As the method of seed treatment is mostly based on the application of neonicotinoids, this ban will again restrict seed treatment. This could have a significant impact on crop protection technology, which is crucial for economically and environmentally sustainable crop production [22].
The aim of this review is therefore to analyze the advantages, disadvantages and role of seed treatment in reducing the negative impact of pesticides on the environment and to consider potential insecticides that have the perspective of application through seed treatment.

2. Advantages and Disadvantages of Insecticide Seed Treatment

Insecticidal seed treatment is carried out to control soil pests such as wireworms (Agriotes spp.), white grubs (Melolontha spp.) and pests that attack plants in their early stages of development such as flea beetles, aphids, etc. Sowing treated seeds is a measure of good and rational agricultural practice as it reduces the negative impact of insecticides on the environment [23].
Control of stored-product pests by treating stored seeds with insecticides [24] dates back to 60 AD. Vines and shredded cypress leaves were used for seed treatment.
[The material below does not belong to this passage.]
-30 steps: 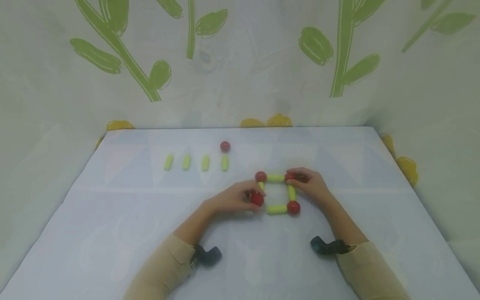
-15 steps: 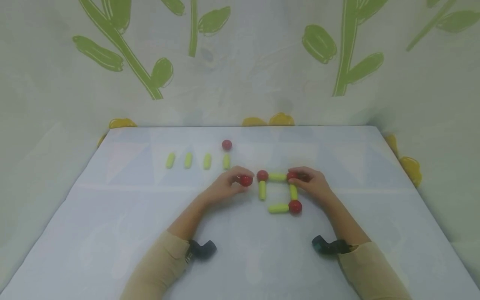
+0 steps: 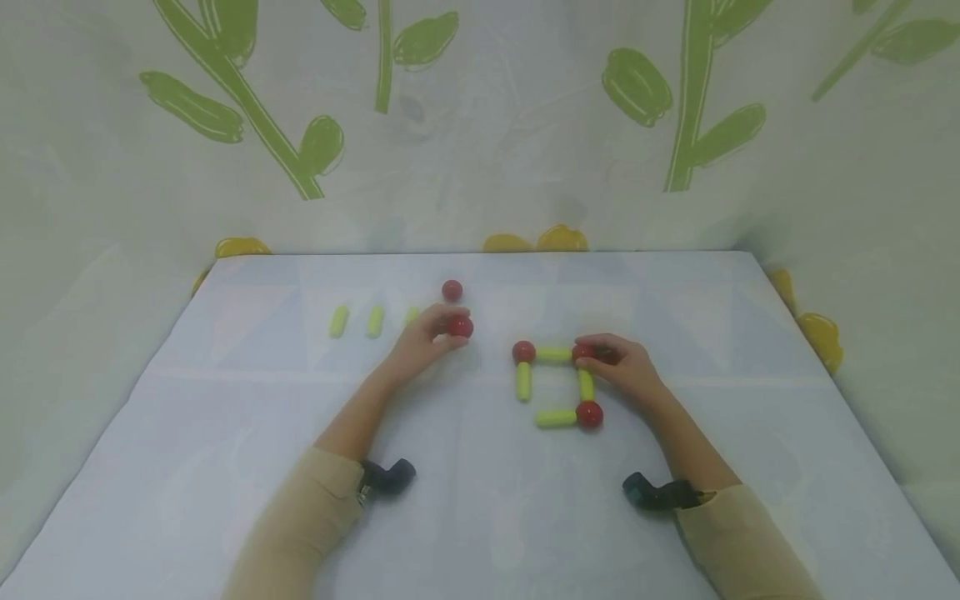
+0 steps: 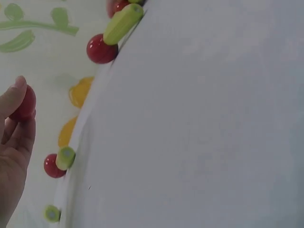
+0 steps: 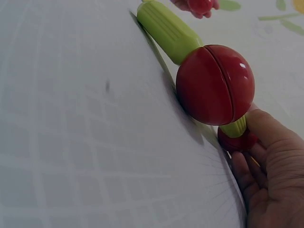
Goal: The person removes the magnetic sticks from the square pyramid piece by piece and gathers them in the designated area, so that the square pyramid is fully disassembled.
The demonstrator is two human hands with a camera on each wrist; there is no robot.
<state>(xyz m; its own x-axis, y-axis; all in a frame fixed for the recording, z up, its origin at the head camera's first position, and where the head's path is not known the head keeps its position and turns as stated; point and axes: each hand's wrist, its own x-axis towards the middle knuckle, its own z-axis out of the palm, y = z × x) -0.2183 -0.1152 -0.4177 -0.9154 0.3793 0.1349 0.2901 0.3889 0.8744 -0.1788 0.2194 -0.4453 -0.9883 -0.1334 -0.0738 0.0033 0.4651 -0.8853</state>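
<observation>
My left hand [image 3: 422,340] pinches a red ball [image 3: 460,327] between thumb and fingers, just in front of a loose red ball [image 3: 452,290]. The held red ball [image 4: 27,103] also shows at the edge of the left wrist view. My right hand [image 3: 621,364] grips the far right red ball [image 3: 581,354] of a frame made of red balls and yellow-green rods. One rod [image 3: 554,354] joins it to the far left ball [image 3: 523,352]. A near right ball [image 5: 213,85] carries a rod [image 5: 168,32] pointing left. The frame's near left corner has no ball.
Loose yellow-green rods stand in a row at the back left, among them the leftmost rod [image 3: 339,322] and its neighbour [image 3: 375,322]. Another rod [image 3: 413,314] is partly covered by the left hand. The white table [image 3: 480,508] ends at a leaf-patterned wall [image 3: 525,150].
My left hand has carried its red ball away from the frame's near left corner, left and back toward the loose pieces. The right hand has stayed on its ball.
</observation>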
In the middle of the last century, the insecticide lindane was developed from the chlorinated hydrocarbon group, mainly to control wireworms. Aldrin, dieldrin and heptachlor were also developed from the same group. At the same time, the systemic insecticide disulfoton was developed from the group of organophosphorus insecticides. Disulfoton was used extensively to treat cotton seed.
In the United States, the percentage of corn seed treated with neonicotinoids ranges from 71% to nearly 100% (Douglas and Tooker, 2015, cited in Gurian-Sherman, [25]). Until the ban on neonicotinoid use in Croatia and other European Union countries, neonicotinoid-treated seeds were sown on about 30% of the cultivated area [22].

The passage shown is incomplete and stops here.